Task to carry out - The data follows this line. Copy verbatim the line with "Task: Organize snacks" and each line after it to the end.

Information supplied -
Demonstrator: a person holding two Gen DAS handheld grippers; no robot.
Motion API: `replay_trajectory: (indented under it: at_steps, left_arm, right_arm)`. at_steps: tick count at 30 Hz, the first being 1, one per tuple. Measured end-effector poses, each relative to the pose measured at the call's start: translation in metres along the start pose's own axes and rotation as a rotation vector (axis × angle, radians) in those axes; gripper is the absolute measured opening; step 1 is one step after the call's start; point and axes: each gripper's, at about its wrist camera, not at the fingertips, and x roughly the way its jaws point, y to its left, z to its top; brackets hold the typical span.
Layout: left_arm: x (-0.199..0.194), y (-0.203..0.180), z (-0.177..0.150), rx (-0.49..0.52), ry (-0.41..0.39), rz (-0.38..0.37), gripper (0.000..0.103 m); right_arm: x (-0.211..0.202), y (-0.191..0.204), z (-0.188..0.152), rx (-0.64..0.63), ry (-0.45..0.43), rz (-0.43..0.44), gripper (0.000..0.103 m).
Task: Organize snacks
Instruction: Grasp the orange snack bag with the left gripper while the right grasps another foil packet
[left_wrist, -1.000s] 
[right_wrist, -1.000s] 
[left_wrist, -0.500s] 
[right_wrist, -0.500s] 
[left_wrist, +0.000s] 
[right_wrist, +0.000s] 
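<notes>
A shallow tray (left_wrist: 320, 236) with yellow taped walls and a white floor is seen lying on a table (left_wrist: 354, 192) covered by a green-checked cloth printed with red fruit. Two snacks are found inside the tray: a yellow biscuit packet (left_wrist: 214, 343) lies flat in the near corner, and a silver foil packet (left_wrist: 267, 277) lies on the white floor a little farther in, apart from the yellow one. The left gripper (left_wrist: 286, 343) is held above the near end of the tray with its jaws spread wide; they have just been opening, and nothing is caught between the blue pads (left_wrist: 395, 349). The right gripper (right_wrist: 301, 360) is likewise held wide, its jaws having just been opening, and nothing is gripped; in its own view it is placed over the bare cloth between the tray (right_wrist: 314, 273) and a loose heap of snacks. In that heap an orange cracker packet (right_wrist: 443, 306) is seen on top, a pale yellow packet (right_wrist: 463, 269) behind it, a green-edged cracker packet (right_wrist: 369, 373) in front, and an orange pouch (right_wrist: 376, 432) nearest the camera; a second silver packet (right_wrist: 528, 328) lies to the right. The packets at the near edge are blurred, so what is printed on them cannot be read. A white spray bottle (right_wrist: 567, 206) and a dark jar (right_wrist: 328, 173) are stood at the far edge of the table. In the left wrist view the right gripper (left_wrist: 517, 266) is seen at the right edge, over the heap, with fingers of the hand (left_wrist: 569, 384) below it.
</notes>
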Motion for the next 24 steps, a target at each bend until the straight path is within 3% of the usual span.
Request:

Written solution -
Task: Organize snacks
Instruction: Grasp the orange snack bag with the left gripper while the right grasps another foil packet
[left_wrist, -1.000s] 
[right_wrist, -1.000s] 
[left_wrist, -0.500s] 
[right_wrist, -0.500s] 
[left_wrist, +0.000s] 
[right_wrist, +0.000s] 
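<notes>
A shallow tray (left_wrist: 320, 236) with yellow taped walls and a white floor is seen lying on a table (left_wrist: 354, 192) covered by a green-checked cloth printed with red fruit. Two snacks are found inside the tray: a yellow biscuit packet (left_wrist: 214, 343) lies flat in the near corner, and a silver foil packet (left_wrist: 267, 277) lies on the white floor a little farther in, apart from the yellow one. The left gripper (left_wrist: 286, 343) is held above the near end of the tray with its jaws spread wide; they have just been opening, and nothing is caught between the blue pads (left_wrist: 395, 349). The right gripper (right_wrist: 301, 360) is likewise held wide, its jaws having just been opening, and nothing is gripped; in its own view it is placed over the bare cloth between the tray (right_wrist: 314, 273) and a loose heap of snacks. In that heap an orange cracker packet (right_wrist: 443, 306) is seen on top, a pale yellow packet (right_wrist: 463, 269) behind it, a green-edged cracker packet (right_wrist: 369, 373) in front, and an orange pouch (right_wrist: 376, 432) nearest the camera; a second silver packet (right_wrist: 528, 328) lies to the right. The packets at the near edge are blurred, so what is printed on them cannot be read. A white spray bottle (right_wrist: 567, 206) and a dark jar (right_wrist: 328, 173) are stood at the far edge of the table. In the left wrist view the right gripper (left_wrist: 517, 266) is seen at the right edge, over the heap, with fingers of the hand (left_wrist: 569, 384) below it.
</notes>
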Motion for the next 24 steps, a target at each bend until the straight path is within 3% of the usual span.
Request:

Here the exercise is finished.